| DIRECTIONS |
Find the line in the entries below that contains "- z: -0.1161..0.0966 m". Repeat it exactly, and every line after it through the line that contains "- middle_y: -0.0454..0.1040".

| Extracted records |
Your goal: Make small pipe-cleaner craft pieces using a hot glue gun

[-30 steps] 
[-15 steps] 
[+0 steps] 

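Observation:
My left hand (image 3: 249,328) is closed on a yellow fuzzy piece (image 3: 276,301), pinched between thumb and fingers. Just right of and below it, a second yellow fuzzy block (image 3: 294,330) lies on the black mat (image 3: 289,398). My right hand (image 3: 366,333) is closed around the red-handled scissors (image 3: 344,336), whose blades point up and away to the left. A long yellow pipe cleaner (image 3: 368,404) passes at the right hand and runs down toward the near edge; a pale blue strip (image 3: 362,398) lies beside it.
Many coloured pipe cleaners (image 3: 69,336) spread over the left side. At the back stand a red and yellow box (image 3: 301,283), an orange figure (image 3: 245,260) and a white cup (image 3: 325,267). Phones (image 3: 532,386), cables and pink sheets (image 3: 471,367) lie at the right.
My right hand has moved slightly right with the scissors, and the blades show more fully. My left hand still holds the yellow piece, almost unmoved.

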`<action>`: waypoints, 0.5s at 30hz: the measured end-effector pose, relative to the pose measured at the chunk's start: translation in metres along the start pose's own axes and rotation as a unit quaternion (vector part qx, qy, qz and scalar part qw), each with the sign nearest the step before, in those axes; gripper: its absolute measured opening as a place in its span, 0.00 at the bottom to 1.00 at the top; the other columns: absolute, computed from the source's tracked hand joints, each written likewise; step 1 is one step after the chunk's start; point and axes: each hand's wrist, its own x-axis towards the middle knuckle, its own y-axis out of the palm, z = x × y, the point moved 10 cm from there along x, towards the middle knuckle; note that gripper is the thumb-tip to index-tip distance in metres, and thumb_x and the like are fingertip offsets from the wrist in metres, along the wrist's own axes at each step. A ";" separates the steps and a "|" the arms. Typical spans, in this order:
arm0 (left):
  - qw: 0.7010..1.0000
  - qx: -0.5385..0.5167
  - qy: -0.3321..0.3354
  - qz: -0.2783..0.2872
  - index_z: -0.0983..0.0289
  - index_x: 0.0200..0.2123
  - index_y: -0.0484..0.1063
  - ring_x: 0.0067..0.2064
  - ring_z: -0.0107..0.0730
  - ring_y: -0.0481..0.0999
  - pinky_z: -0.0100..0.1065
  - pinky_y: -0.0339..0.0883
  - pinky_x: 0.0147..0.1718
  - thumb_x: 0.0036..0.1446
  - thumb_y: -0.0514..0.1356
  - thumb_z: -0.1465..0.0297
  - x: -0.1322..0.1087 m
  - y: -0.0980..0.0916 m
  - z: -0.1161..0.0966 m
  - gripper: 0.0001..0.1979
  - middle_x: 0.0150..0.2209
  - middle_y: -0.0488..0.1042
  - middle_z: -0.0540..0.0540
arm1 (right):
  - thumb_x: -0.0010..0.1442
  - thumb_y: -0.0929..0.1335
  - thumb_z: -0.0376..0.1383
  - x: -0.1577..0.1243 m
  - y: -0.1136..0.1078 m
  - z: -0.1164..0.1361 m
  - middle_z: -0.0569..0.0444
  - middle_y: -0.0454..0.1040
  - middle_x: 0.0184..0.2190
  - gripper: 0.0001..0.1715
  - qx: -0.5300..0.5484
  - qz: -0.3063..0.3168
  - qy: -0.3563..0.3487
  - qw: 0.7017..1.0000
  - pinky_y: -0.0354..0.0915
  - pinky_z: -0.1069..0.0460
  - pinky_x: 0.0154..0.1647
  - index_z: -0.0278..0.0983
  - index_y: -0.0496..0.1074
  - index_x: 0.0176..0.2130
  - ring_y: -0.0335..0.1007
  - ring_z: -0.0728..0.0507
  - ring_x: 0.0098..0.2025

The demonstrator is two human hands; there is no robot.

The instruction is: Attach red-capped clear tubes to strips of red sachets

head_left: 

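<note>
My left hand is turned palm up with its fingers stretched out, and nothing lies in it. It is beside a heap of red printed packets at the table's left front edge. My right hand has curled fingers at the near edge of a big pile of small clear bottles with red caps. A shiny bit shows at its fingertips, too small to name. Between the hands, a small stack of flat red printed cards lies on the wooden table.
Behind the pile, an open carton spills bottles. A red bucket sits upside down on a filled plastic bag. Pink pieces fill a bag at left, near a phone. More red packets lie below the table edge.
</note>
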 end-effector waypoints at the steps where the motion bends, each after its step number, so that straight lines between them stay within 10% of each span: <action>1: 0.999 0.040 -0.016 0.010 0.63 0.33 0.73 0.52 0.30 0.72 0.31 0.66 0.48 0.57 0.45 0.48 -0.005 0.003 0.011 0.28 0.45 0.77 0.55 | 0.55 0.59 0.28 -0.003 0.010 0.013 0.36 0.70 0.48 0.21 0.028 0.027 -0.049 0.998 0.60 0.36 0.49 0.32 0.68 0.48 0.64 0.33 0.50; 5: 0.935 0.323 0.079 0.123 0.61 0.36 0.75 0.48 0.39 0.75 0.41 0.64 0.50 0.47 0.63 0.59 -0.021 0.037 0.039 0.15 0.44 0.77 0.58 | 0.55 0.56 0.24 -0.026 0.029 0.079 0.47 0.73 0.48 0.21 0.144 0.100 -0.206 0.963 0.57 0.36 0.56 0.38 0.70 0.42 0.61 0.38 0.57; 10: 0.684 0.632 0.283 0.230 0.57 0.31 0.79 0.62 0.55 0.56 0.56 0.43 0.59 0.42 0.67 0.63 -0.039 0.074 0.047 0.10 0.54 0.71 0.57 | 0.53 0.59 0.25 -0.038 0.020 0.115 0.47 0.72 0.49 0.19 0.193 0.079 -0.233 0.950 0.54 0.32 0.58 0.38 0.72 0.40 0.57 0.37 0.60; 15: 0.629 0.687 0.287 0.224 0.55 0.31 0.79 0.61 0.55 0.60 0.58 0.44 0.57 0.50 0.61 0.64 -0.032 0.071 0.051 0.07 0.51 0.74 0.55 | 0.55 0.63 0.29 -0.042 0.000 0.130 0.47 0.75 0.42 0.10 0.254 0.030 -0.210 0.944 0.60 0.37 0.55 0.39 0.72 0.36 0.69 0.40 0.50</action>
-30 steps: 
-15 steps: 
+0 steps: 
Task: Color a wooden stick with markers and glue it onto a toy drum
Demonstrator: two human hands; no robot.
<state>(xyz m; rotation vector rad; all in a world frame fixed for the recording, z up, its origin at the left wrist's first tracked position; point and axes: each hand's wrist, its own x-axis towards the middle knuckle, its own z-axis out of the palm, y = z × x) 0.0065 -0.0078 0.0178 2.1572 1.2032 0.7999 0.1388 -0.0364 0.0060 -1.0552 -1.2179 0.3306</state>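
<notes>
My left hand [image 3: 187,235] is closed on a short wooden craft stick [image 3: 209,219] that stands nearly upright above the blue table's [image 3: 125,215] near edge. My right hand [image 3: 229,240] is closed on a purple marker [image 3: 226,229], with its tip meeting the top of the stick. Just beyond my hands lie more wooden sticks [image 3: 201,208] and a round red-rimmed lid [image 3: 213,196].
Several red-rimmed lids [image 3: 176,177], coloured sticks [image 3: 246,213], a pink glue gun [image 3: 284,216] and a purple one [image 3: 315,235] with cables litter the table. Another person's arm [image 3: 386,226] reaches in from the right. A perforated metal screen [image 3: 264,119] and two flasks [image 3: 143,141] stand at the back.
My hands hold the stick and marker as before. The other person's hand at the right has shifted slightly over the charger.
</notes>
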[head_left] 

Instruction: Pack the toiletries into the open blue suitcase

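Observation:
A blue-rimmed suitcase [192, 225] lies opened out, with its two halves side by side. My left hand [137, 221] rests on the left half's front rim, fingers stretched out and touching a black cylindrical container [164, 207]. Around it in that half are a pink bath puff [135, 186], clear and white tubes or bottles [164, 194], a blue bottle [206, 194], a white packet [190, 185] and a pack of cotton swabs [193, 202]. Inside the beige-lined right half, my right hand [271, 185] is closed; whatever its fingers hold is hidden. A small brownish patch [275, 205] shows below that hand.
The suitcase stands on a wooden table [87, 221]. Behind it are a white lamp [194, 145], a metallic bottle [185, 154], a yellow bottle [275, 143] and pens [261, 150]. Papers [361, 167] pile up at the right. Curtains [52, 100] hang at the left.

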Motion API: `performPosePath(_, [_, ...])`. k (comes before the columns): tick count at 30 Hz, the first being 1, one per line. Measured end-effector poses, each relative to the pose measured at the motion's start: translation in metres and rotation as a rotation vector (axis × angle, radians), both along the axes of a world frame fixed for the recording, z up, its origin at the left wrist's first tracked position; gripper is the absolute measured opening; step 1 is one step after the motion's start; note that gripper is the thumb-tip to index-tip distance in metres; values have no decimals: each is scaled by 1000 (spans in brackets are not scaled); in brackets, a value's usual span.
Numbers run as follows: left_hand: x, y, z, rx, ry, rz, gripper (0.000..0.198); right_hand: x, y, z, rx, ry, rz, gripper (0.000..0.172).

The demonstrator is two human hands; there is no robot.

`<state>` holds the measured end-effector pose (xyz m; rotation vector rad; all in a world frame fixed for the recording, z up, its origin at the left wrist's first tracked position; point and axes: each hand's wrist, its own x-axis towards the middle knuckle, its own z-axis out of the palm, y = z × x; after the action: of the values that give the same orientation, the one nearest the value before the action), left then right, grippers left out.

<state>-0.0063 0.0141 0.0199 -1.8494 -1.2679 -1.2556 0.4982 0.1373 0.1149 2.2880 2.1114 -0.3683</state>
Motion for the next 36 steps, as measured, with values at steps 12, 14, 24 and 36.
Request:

| OUTPUT FOR THIS TASK |
  - z: -0.1161..0.0966 m
  - gripper: 0.0001..0.1979
  - middle_x: 0.0150..0.2209
  - middle_y: -0.0488..0.1042
  - middle_z: -0.0540..0.0540
arm1 (right):
  - thumb_x: -0.0010..0.1442
  - thumb_y: -0.0929..0.1335
  - thumb_z: -0.0376..0.1383
  - x: -0.1577..0.1243 m
  - y: -0.1136..0.1078 m
  - z: -0.1164..0.1361 m
  - middle_z: -0.0569..0.0444
  - middle_y: -0.0454..0.1040

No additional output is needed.